Proposed EU directive on corporate sustainability and due diligence must change focus to victims and rights holders

photo: AFP

The ITUC has expressed serious concerns about the long-awaited proposed directive on corporate sustainability and due diligence from the EU Commission.

The directive is an important step in realising the ITUC’s demand for a global regulatory architecture that guarantees a floor of rights for all workers, sustains the climate and ends corporate impunity by ensuring corporate accountability.

However, on key and substantive aspects the draft is a disappointment that threatens to create legal uncertainty for victims and rights-holders.

Furthermore, it could create an unequal playing field for businesses, some of which have invested heavily in due diligence and corporate accountability for human and environmental rights since the UN Human Rights Council endorsed the Guiding Principles (UNGPs) in its resolution 17/4 of 16 June 2011.

In particular, we are concerned that:

  • victims and rights-holders are not the primary focus of this draft, contrary to the resolution of the EU Parliament on due diligence and corporate accountability published in March 2021;
  • basic principles established by the United Nations Guiding Principles on Business and Human Rights (UNGPs) in respect of all businesses and their obligation to conduct human rights due diligence has been muddled in this draft with exemptions for small and medium-sized enterprises (SMEs), therefore excluding 99% of all businesses in Europe;
  • the narrow focus on established business relationships opens a major loophole; and
  • the draft rewards reluctant businesses and punishes businesses who have over the years invested in due diligence and corporate accountability.
  • ITUC General Secretary Sharan Burrow said: “There are bright spots in this draft – no doubt – but the obsession with creating a balance between the interest in advancing the goals of the directive and the interest in minimising the financial and administrative burdens of companies, as well as limiting the so-called affluence of litigation cases, explains both the delay in publishing the directive, the misalignment with the UNGPs and the inadequate focus on rights-holders and victims.

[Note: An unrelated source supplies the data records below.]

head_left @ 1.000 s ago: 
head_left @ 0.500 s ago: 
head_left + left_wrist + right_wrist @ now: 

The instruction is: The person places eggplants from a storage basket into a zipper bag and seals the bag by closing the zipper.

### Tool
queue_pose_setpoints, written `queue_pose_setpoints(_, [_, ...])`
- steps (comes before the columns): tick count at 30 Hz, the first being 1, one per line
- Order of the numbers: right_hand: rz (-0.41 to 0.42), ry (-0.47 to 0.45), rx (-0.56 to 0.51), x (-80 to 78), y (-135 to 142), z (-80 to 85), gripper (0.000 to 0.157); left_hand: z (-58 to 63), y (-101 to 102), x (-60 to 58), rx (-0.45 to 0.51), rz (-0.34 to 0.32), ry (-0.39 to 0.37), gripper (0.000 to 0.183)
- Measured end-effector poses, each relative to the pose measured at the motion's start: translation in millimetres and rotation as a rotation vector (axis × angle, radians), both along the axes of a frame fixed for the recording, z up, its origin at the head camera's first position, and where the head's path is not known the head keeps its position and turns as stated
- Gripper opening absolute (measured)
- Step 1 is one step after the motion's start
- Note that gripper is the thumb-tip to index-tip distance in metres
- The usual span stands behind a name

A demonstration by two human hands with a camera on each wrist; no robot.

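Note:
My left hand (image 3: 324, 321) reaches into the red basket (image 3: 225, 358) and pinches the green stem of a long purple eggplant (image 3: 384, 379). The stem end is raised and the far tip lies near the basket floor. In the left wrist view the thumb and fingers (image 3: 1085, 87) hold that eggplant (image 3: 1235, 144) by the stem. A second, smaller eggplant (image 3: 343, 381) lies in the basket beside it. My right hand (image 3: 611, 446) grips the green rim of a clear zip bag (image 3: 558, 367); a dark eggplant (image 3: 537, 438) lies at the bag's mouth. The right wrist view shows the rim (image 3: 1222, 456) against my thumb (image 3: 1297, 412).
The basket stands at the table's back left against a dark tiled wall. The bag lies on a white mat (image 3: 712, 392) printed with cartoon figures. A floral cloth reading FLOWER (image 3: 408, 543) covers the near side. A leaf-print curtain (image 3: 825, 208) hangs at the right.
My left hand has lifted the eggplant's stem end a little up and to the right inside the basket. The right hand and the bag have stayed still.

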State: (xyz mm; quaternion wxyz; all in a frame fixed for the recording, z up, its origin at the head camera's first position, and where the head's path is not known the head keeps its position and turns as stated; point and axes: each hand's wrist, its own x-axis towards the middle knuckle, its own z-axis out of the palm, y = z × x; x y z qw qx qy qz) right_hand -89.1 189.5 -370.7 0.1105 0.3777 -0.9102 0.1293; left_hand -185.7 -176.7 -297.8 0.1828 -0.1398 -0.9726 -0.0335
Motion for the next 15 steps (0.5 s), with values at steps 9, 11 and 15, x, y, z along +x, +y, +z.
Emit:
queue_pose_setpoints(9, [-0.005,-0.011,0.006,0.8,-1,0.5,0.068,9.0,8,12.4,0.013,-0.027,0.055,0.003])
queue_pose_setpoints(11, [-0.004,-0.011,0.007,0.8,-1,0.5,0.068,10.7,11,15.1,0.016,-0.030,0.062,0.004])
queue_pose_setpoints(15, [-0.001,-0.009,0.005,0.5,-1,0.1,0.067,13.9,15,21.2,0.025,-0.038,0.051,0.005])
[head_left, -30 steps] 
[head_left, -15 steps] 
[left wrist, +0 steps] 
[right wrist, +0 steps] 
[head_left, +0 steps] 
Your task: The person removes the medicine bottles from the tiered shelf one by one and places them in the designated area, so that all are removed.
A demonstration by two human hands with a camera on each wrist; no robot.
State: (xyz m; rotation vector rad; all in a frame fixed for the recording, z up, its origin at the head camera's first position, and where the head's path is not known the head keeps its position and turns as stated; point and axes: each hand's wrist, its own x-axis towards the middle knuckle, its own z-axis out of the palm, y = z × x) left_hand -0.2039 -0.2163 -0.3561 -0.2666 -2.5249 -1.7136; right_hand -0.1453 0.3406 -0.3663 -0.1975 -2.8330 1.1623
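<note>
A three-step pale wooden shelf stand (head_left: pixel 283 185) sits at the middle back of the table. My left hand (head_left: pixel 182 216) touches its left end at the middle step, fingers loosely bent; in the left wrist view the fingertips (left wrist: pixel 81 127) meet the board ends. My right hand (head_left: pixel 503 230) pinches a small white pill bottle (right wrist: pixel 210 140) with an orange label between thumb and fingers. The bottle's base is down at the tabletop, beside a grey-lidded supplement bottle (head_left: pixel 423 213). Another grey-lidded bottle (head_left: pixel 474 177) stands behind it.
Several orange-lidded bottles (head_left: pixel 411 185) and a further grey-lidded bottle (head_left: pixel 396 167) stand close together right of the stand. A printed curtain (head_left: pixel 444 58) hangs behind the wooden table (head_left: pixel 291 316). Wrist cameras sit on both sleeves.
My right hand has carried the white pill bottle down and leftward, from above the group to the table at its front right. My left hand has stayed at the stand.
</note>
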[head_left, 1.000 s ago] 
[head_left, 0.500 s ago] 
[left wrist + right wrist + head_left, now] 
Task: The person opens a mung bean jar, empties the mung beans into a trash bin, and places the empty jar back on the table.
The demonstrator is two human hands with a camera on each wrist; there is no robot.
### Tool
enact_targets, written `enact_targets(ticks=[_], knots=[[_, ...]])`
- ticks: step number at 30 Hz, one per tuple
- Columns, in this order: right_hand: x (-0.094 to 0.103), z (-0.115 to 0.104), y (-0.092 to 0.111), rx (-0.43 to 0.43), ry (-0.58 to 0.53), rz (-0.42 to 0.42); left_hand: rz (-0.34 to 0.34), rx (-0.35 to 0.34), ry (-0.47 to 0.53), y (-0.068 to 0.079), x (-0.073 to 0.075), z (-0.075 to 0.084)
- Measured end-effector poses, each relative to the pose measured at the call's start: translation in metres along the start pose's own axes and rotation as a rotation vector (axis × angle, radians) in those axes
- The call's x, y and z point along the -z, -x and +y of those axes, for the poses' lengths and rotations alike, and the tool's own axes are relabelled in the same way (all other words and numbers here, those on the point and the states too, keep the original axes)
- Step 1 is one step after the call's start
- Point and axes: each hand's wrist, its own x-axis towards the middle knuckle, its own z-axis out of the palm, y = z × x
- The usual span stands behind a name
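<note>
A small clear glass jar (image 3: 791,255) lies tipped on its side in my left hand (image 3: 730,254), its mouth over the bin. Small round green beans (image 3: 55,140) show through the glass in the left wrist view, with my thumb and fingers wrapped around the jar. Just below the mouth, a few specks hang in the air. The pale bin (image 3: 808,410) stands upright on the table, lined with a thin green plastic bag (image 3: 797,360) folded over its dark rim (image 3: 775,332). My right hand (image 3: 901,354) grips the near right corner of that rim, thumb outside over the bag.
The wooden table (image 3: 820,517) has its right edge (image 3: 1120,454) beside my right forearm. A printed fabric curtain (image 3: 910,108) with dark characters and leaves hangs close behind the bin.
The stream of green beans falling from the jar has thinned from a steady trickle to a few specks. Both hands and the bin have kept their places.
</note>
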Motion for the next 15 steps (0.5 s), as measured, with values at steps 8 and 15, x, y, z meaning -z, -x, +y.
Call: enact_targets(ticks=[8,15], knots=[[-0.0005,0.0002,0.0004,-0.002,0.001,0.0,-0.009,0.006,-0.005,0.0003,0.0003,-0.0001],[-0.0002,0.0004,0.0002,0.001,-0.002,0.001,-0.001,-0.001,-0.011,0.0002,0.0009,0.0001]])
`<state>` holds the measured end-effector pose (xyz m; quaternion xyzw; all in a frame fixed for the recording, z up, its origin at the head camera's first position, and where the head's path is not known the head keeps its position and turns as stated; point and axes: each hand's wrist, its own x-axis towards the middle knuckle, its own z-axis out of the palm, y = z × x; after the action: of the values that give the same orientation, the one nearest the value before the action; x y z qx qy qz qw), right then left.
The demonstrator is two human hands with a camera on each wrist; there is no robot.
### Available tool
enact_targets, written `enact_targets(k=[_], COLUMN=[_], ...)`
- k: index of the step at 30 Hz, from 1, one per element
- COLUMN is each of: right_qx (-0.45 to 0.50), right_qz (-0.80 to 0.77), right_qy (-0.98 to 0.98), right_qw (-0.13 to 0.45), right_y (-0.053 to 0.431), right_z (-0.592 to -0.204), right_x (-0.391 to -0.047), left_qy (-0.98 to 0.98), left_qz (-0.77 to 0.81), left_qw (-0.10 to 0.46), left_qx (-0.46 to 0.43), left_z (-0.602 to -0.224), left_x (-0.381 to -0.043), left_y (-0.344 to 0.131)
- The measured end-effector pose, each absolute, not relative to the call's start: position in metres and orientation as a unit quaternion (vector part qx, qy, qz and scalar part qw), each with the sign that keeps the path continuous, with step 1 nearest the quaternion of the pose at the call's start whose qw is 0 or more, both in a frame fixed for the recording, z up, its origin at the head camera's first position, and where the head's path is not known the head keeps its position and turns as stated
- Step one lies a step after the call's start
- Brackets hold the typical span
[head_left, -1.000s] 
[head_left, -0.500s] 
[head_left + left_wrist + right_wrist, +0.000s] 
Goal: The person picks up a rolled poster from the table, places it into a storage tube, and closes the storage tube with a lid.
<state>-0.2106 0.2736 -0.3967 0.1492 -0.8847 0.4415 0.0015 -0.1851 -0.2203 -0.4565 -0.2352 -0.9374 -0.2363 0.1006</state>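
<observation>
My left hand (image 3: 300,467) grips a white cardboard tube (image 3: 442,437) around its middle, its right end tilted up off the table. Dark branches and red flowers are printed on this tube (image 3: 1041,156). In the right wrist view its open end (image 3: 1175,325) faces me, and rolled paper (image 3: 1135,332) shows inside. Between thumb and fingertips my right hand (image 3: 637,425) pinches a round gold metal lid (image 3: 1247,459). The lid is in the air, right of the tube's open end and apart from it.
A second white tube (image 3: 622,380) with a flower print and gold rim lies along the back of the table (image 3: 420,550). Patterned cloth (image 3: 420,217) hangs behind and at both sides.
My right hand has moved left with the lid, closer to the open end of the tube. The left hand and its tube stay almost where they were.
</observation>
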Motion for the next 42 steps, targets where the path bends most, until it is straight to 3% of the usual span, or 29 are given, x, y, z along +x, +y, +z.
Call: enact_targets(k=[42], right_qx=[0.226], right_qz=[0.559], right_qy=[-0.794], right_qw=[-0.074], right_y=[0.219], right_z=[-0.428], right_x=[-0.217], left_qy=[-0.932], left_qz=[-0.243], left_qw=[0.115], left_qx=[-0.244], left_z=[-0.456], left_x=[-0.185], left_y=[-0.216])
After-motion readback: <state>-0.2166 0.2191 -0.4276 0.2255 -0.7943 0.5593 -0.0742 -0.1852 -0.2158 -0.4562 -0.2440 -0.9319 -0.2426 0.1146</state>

“A strong directive on sustainable corporate due diligence is urgently needed at this time of rising human and environmental rights violations, including violations of labour and trade union rights by companies around world, including by European companies.

“We have work ahead of us to consult with our European trade union colleagues, other civil society organisations, and friends in the business and human rights community to ensure that these misalignments are addressed and the focus is rightly back on victims and rights-holders. Holding businesses accountable for their adverse human rights impacts on people and the planet must be the foundation of a new business model that was the promise of this directive, and it is what the world has been waiting for.”